**What you should do:** Your task is to transcribe the entries below exactly, from their first line down to the line containing "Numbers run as", and to stop there.

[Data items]
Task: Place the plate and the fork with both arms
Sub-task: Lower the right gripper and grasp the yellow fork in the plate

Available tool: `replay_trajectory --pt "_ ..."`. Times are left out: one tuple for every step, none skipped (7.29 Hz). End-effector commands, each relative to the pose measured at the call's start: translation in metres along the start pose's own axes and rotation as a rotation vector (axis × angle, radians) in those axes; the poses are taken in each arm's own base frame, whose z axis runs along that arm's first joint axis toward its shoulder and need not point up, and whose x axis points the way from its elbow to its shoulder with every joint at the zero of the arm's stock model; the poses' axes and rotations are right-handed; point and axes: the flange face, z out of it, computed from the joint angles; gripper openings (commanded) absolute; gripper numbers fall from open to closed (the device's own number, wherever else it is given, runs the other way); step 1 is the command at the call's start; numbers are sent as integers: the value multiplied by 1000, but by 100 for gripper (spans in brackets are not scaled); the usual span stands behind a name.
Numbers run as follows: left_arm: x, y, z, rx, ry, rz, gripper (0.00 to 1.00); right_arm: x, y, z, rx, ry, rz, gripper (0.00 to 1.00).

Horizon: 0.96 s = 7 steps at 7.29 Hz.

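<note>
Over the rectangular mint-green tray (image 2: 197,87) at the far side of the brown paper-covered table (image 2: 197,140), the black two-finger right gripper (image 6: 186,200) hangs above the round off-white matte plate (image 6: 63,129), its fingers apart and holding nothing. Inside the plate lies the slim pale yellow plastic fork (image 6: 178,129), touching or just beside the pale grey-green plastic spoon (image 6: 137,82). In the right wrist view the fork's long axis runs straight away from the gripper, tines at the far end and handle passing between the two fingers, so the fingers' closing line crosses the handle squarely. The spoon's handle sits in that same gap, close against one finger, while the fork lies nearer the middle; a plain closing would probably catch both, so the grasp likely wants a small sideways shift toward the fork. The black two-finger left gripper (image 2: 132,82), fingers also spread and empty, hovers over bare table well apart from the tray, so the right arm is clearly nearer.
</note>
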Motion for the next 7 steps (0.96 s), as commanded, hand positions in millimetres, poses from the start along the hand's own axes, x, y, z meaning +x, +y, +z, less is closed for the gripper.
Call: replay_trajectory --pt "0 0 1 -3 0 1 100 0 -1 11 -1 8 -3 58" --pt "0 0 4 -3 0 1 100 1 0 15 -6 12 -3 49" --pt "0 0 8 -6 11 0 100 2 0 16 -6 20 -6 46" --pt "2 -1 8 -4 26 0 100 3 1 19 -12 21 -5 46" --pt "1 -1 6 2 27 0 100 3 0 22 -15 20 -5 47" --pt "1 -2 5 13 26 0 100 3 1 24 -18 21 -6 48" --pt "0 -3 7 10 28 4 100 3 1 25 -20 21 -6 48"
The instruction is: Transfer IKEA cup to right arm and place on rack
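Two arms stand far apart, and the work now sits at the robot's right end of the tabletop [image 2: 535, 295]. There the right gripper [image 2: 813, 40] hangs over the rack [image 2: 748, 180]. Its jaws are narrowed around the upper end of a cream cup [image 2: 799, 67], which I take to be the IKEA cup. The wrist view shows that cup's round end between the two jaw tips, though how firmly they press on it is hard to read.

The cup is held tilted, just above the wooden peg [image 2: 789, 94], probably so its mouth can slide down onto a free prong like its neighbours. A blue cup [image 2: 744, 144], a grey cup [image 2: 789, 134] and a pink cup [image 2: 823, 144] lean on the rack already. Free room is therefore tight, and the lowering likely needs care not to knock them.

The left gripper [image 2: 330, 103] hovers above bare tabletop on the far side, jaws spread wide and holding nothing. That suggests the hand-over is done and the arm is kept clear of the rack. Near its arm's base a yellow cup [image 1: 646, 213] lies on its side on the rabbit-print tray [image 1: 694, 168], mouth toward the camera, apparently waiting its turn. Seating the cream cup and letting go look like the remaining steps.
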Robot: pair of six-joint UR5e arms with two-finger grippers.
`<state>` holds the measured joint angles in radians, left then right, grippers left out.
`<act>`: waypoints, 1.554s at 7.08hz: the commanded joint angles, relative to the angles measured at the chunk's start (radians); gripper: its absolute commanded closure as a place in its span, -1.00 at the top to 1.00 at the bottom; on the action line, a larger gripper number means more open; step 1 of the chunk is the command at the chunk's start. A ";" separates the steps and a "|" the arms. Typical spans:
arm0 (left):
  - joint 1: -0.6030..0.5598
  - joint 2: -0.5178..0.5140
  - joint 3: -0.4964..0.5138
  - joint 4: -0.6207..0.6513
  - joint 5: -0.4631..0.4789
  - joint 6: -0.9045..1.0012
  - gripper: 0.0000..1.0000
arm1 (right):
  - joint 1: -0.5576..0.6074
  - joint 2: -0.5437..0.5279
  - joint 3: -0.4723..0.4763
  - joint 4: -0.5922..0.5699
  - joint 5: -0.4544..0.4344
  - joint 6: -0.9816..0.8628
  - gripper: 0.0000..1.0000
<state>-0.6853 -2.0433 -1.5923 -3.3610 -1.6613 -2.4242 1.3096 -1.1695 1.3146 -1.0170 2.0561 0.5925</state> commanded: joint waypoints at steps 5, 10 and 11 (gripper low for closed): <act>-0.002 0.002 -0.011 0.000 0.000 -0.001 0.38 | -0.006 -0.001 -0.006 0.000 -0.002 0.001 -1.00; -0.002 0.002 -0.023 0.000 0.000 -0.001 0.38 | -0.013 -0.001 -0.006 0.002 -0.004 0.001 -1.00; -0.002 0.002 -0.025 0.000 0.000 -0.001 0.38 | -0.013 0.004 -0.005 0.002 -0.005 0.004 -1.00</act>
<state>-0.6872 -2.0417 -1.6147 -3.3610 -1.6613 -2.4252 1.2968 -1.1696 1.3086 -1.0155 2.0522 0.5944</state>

**Response to the task:**
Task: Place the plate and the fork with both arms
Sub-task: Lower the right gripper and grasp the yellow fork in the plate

Available tool: `replay_trajectory --pt "_ ..."`. Times are left out: one tuple for every step, none skipped (7.29 Hz). End-effector commands, each relative to the pose measured at the call's start: translation in metres along the start pose's own axes and rotation as a rotation vector (axis × angle, radians) in those axes; the poses are taken in each arm's own base frame, whose z axis runs along that arm's first joint axis toward its shoulder and need not point up, and whose x axis points the way from its elbow to its shoulder with every joint at the zero of the arm's stock model; the poses' axes and rotations are right-handed; point and axes: the flange face, z out of it, computed from the joint angles; gripper openings (commanded) absolute; gripper numbers fall from open to closed (the device's own number, wherever else it is given, runs the other way); step 1 is the command at the call's start; numbers are sent as integers: the value multiplied by 1000, but by 100 for gripper (spans in brackets are not scaled); the usual span stands behind a name.
Numbers run as follows: left_arm: x, y, z, rx, ry, rz, gripper (0.00 to 1.00); right_arm: x, y, z, rx, ry, rz, gripper (0.00 to 1.00).

Now the exercise is complete.